- Your objective
What you produce should be an exact transcription of the data, minus any pictures.

══════════════════════════════

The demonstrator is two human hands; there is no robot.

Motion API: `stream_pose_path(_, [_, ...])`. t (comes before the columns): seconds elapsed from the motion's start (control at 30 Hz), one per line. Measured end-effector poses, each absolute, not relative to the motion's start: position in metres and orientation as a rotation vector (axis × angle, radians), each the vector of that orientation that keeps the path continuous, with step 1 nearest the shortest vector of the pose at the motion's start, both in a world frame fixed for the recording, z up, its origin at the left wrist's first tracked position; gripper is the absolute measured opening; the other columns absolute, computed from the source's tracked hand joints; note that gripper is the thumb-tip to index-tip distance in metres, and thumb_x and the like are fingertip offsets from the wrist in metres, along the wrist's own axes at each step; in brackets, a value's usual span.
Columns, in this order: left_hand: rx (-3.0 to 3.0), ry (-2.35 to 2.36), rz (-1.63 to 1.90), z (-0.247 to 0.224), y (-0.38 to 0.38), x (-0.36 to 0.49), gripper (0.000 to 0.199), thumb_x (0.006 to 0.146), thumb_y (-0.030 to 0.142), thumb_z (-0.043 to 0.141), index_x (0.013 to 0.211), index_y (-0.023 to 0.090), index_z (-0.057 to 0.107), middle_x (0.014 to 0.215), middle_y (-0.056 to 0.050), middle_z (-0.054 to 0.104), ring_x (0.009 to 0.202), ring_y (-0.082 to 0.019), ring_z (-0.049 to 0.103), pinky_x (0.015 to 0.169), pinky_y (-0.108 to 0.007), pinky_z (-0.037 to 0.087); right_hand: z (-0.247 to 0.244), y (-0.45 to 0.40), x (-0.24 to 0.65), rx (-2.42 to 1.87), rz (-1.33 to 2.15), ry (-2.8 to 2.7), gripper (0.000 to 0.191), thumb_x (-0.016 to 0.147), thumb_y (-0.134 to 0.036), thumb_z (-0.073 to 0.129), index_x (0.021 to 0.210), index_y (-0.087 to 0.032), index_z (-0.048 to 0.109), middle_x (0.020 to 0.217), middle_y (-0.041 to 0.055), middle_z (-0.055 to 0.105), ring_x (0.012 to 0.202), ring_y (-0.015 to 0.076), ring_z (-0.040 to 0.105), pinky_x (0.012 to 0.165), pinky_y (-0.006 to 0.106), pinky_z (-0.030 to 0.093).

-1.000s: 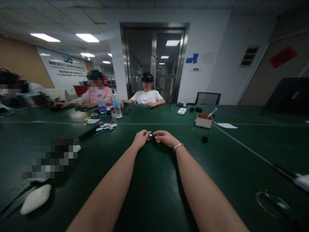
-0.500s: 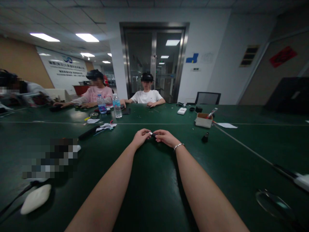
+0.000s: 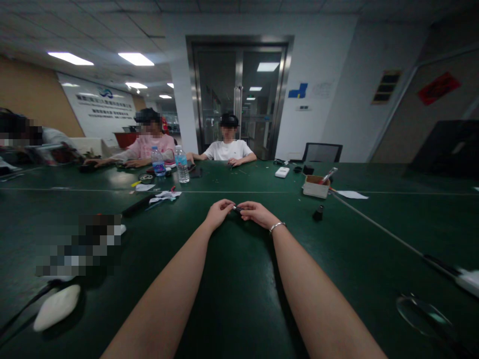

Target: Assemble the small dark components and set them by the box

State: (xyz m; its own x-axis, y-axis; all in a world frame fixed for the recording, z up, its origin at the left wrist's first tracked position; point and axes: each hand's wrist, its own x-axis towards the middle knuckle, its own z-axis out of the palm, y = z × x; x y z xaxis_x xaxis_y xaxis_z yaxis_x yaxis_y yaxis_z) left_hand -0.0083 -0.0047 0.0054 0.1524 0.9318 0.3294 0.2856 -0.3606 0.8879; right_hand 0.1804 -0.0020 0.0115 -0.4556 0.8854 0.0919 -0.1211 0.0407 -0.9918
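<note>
Between the fingertips of both hands is a small dark stick-like object with a silvery end [image 3: 237, 209]; its exact kind is too small to tell. My left hand [image 3: 219, 214] pinches the silvery end, with its fingers closed. From the other side, my right hand [image 3: 259, 214] grips the dark end between thumb and fingers; a silver bracelet [image 3: 277, 227] circles that wrist. Both hands are just above or resting on the dark green table [image 3: 239, 269]. To the right of my right hand stands a small black object [image 3: 318, 213].
A small box [image 3: 315, 189] with pens sits at the back right, near a white paper [image 3: 352, 194]. Water bottles [image 3: 182, 167] stand at the back left. A white mouse [image 3: 57, 307] lies near left, glasses [image 3: 424, 314] near right. People wearing headsets sit across the table.
My hands stay almost in place. Less of the object's silvery part shows between my fingertips now.
</note>
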Motion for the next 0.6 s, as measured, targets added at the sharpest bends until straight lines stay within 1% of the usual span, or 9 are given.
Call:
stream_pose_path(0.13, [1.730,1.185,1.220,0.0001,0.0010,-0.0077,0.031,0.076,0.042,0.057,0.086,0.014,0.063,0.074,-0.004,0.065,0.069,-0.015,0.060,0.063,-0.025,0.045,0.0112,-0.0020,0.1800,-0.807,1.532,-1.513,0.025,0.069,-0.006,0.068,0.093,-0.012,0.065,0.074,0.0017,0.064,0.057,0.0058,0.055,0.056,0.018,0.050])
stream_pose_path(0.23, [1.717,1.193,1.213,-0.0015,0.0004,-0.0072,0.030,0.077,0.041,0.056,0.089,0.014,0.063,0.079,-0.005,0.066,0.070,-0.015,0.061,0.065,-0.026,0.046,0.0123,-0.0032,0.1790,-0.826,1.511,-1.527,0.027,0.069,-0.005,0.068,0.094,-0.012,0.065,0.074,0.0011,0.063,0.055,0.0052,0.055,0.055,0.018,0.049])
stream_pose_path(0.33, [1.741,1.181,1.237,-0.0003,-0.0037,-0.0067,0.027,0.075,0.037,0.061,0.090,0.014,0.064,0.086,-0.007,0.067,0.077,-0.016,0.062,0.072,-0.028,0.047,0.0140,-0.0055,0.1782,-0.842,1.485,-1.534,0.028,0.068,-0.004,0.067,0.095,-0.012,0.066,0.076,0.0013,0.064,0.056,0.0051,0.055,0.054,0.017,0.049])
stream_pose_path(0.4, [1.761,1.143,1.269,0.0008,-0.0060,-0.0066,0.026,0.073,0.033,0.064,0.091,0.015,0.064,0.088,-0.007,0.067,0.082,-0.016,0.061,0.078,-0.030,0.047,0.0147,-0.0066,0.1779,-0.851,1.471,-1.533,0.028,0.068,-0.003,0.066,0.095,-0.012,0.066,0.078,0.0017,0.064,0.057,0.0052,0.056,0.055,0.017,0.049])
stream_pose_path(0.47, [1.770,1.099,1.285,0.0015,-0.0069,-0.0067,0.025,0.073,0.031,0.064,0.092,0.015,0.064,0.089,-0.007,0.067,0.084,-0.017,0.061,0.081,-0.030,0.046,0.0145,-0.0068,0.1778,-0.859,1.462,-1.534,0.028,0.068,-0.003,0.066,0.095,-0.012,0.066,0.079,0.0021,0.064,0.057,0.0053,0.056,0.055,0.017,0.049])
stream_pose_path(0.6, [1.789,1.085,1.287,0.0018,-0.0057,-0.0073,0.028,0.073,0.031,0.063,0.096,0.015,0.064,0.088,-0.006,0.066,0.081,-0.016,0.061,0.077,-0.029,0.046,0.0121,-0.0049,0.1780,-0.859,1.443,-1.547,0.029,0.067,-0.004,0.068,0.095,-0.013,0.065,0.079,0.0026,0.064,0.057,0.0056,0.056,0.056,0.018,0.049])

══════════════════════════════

- Exercise solution
The demonstrator is two human hands; there is no robot.

Motion API: `stream_pose_path(_, [_, ...])`. t (comes before the columns): seconds elapsed from the motion's start (control at 30 Hz), one per line. Measured end-effector poses, each absolute, not relative to the motion's start: position in metres and orientation as a rotation vector (axis × angle, radians), each the vector of that orientation that keeps the path continuous, with step 1 nearest the shortest vector of the pose at the motion's start, both in a world frame fixed for the recording, z up, its origin at the left wrist's first tracked position; gripper is the absolute measured opening; the other columns absolute, computed from the source's tracked hand joints; note that gripper is the thumb-tip to index-tip distance in metres, and thumb_x and the like are fingertip offsets from the wrist in metres, along the wrist's own axes at each step; in brackets, a value's usual span.
Columns, in this order: left_hand: rx (-3.0 to 3.0), ry (-2.35 to 2.36), rz (-1.63 to 1.90), z (-0.247 to 0.224), y (-0.38 to 0.38), x (-0.36 to 0.49), gripper (0.000 to 0.199), thumb_x (0.006 to 0.146), thumb_y (-0.030 to 0.142), thumb_z (-0.043 to 0.141), index_x (0.013 to 0.211), index_y (-0.023 to 0.090), index_z (-0.057 to 0.107), middle_x (0.014 to 0.215), middle_y (-0.056 to 0.050), middle_z (-0.054 to 0.104), ring_x (0.009 to 0.202), ring_y (-0.082 to 0.019), ring_z (-0.049 to 0.103), pinky_x (0.015 to 0.169), pinky_y (-0.108 to 0.007), pinky_z (-0.037 to 0.087); right_hand: z (-0.247 to 0.244), y (-0.45 to 0.40), x (-0.24 to 0.65), rx (-2.42 to 1.87), rz (-1.33 to 2.15), ry (-2.8 to 2.7), gripper (0.000 to 0.191), thumb_x (-0.016 to 0.147), thumb_y (-0.134 to 0.036), thumb_z (-0.073 to 0.129), index_x (0.021 to 0.210), index_y (-0.087 to 0.032), index_z (-0.048 to 0.109), middle_x (0.020 to 0.217), middle_y (-0.041 to 0.055), middle_z (-0.055 to 0.105), ring_x (0.012 to 0.202), ring_y (-0.015 to 0.076), ring_z (-0.040 to 0.105), pinky_x (0.012 to 0.165), pinky_y (-0.006 to 0.106), pinky_z (-0.030 to 0.093).

-1.000s: 
-0.500s: 
+0.000s: 

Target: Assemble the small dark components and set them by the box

State: (xyz m; its own x-axis, y-axis; all in a world frame fixed for the recording, z up, its origin at the left wrist's first tracked position; point and axes: each hand's wrist, its own x-axis towards the middle knuckle, its own z-axis out of the palm, y = z × x; x y z xaxis_x xaxis_y xaxis_z yaxis_x yaxis_y yaxis_z) left_hand -0.0083 -0.0047 0.0054 0.1524 0.9318 0.3294 0.2856 -0.3606 0.8879; right_hand 0.1804 -0.0020 0.0115 -0.4556 0.8854 0.0919 -0.1211 0.0407 -0.9918
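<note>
Between the fingertips of both hands is a small dark stick-like object with a silvery end [image 3: 237, 209]; its exact kind is too small to tell. My left hand [image 3: 219, 214] pinches the silvery end, with its fingers closed. From the other side, my right hand [image 3: 259, 214] grips the dark end between thumb and fingers; a silver bracelet [image 3: 277, 227] circles that wrist. Both hands are just above or resting on the dark green table [image 3: 239, 269]. To the right of my right hand stands a small black object [image 3: 318, 213].
A small box [image 3: 315, 189] with pens sits at the back right, near a white paper [image 3: 352, 194]. Water bottles [image 3: 182, 167] stand at the back left. A white mouse [image 3: 57, 307] lies near left, glasses [image 3: 424, 314] near right. People wearing headsets sit across the table.
My hands stay almost in place. Less of the object's silvery part shows between my fingertips now.
</note>
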Motion for the next 0.6 s, as measured, targets added at the sharpest bends until straight lines stay within 1% of the usual span, or 9 are given.
Call:
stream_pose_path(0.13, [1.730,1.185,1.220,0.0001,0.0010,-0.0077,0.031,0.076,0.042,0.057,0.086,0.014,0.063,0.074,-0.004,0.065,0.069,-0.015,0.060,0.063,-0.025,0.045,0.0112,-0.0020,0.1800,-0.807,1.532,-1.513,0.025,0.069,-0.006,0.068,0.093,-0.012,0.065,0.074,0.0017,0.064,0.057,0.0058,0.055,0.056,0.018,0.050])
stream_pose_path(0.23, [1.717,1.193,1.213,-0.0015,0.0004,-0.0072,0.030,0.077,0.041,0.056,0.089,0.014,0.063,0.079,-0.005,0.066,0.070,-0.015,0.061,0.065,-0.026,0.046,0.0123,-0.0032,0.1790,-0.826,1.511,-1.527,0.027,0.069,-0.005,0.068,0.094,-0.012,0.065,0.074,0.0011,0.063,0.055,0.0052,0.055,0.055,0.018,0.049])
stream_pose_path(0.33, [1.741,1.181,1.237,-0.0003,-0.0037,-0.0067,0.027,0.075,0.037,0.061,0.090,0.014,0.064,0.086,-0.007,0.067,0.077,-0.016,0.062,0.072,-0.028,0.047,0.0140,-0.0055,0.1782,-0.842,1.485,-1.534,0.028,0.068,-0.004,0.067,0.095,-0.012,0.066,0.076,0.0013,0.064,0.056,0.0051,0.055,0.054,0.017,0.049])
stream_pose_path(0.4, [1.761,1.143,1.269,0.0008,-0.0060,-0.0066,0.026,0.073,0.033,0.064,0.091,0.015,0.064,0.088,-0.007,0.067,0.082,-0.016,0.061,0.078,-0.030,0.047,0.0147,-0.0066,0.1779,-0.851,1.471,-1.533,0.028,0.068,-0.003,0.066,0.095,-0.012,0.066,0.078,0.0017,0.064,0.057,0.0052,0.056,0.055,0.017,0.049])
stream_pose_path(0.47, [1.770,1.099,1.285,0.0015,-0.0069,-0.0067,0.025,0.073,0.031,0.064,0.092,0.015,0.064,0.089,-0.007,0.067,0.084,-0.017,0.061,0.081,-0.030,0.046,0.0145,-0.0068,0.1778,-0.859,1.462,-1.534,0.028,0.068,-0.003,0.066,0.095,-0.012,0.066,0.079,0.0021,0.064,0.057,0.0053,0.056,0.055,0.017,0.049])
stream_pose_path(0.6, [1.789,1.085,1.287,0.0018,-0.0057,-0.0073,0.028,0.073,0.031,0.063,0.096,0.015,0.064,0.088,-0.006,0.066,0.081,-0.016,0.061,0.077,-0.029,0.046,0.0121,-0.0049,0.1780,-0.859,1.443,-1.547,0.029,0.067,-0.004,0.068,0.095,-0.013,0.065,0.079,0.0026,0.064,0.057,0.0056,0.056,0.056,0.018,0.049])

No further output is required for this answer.